You can tell the writers (Lloyd Goldfine, Rob David) not only love the material — they know it well. A splash page near the beginning features a ton of the different Masters and many get to display some parts of their personality that toy collectors and watchers of the show should recognize. I was pleasantly surprised by some of the self-referential humor, like the short and stocky Ram-Man not being able to see past the taller Masters in front of him. They do a good job of balancing that humor with the more mature tone I mentioned earlier and making them work together decently.
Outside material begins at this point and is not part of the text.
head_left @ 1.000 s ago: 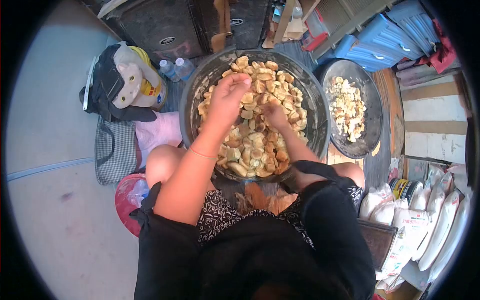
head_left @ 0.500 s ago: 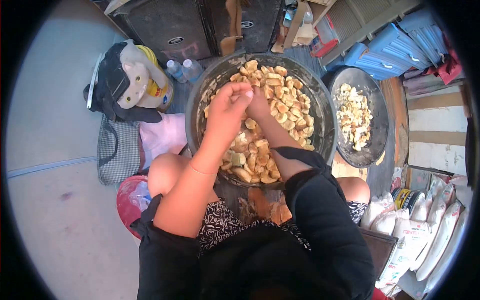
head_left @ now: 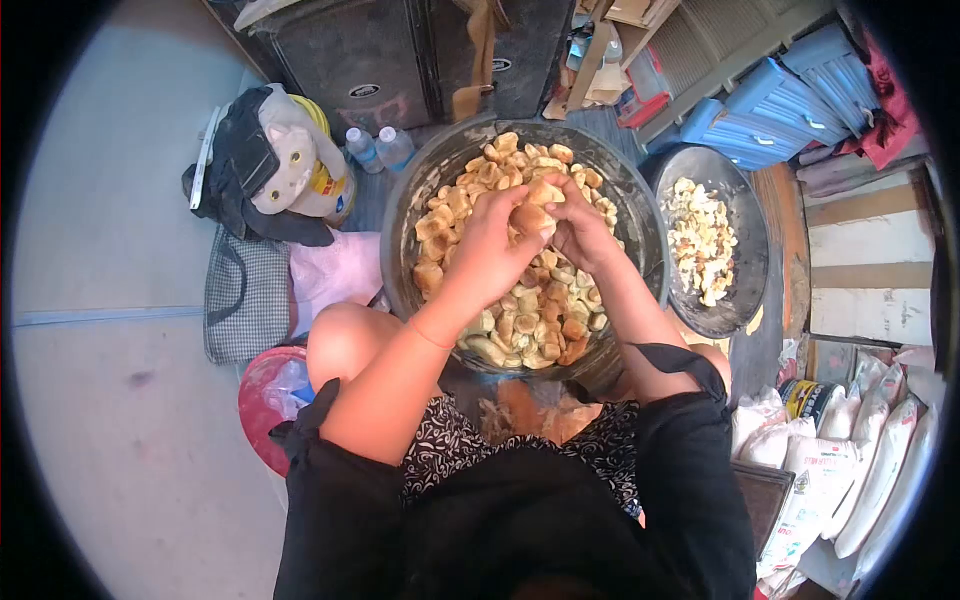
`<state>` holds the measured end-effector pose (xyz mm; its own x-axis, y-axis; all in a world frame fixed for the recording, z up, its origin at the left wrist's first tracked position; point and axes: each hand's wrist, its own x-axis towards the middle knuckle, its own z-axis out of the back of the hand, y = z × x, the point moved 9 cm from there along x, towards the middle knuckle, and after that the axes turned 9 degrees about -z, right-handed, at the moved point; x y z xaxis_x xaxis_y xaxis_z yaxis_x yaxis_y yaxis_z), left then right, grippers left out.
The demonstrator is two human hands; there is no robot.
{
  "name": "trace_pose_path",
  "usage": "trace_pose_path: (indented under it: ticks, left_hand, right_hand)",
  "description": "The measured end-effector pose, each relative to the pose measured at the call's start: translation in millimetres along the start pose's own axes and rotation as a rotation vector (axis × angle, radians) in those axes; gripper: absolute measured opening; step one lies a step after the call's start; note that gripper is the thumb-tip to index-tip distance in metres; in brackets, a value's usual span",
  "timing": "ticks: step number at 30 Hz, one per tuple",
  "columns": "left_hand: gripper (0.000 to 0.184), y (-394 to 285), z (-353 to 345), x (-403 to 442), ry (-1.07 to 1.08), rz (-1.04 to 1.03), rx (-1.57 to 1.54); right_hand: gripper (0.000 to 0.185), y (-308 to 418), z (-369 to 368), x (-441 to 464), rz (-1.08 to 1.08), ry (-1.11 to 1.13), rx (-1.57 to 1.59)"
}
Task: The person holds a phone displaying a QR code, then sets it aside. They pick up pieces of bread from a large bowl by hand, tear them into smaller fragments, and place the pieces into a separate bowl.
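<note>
A big dark basin in front of me is full of small browned bread rolls. Over its middle, my left hand is closed around a bread roll. My right hand meets it from the other side, its fingers closed on a bread piece just above. The two pieces touch or nearly touch; whether they are halves of one roll I cannot tell. My fingertips partly cover both. To the right, a smaller black pan holds pale torn bread bits.
Two plastic bottles and a bucket with dark cloth stand left of the basin. A red tub is by my left knee. Filled white sacks lie at lower right; blue drawers are at upper right.
My hands have come up from among the rolls and moved slightly right, now holding bread pieces in plain view. The forearms, close together before, are now spread wider apart.
</note>
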<state>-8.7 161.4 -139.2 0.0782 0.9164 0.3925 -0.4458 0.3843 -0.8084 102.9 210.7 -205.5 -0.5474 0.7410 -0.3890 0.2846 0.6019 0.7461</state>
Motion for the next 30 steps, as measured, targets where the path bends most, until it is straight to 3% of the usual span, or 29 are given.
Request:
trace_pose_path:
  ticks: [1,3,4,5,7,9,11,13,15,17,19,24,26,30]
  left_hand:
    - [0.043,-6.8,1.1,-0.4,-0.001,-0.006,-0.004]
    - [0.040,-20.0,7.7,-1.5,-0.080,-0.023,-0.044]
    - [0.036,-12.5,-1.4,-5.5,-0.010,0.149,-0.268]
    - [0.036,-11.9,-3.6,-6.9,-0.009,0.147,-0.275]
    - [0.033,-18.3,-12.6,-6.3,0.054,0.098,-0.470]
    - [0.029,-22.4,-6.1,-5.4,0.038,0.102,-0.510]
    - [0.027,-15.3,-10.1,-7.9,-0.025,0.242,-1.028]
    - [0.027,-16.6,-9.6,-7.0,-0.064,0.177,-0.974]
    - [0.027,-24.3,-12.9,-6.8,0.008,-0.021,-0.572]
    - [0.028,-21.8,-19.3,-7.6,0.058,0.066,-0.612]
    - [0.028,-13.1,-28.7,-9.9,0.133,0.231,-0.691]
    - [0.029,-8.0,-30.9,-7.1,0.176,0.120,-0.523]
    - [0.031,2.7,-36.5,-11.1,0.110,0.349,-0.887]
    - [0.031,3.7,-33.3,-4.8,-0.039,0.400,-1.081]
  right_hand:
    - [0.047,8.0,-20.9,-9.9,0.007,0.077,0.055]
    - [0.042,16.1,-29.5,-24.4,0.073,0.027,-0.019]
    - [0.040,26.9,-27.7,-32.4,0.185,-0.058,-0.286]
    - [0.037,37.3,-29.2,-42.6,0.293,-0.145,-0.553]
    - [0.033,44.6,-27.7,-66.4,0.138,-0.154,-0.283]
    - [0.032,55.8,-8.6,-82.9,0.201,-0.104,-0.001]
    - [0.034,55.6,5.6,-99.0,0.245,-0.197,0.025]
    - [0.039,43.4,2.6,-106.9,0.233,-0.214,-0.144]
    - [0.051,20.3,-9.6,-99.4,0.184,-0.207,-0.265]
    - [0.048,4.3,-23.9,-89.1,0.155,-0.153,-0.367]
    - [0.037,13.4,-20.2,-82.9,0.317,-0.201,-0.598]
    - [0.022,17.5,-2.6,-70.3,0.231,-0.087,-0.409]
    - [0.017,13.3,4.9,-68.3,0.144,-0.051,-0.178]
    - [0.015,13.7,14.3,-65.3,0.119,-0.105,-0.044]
The art by Freddie E. Williams captures the look and form of each of the muscle-bound characters. He does some great expressions too. There are a few standout pages, like a full-page one showing Mumm-Ra transforming into his larger self. The big complaint I have is some of the very bright coloring done on the energy, magic and explosions in the comic are may be a bit too bright; they made it hard to focus on the finer details of the art. The effects don’t look bad, but could have been toned down a bit. I should also mention how good Deron Bennett handles the lettering; he did a great job fitting the font and size to the situation, especially in a fight near the end of the book.


Is It Good?

It is if you’re not expecting an update in the vein of The Dark Knight Returns on some familiar characters from the 80’s. He-Man/Thundercats #1 felt like a big-budget summer tentpole, with a lot of flashes, bangs and fighting involving larger than life characters. Some of the moments are, unsurprisingly, for the fans, like a meeting of Skeletor and Mumm-Ra. There will be plenty more moments like that as the series continues. However, there are some moments that will surprise too, like a main character raised in the air on the point of his own sword. It’s not Hanna-Barbera He-Man, and its not Frank Miller either. If you’re willing to go along with the flow, He-Man/Thundercats looks like it could be a fun ride.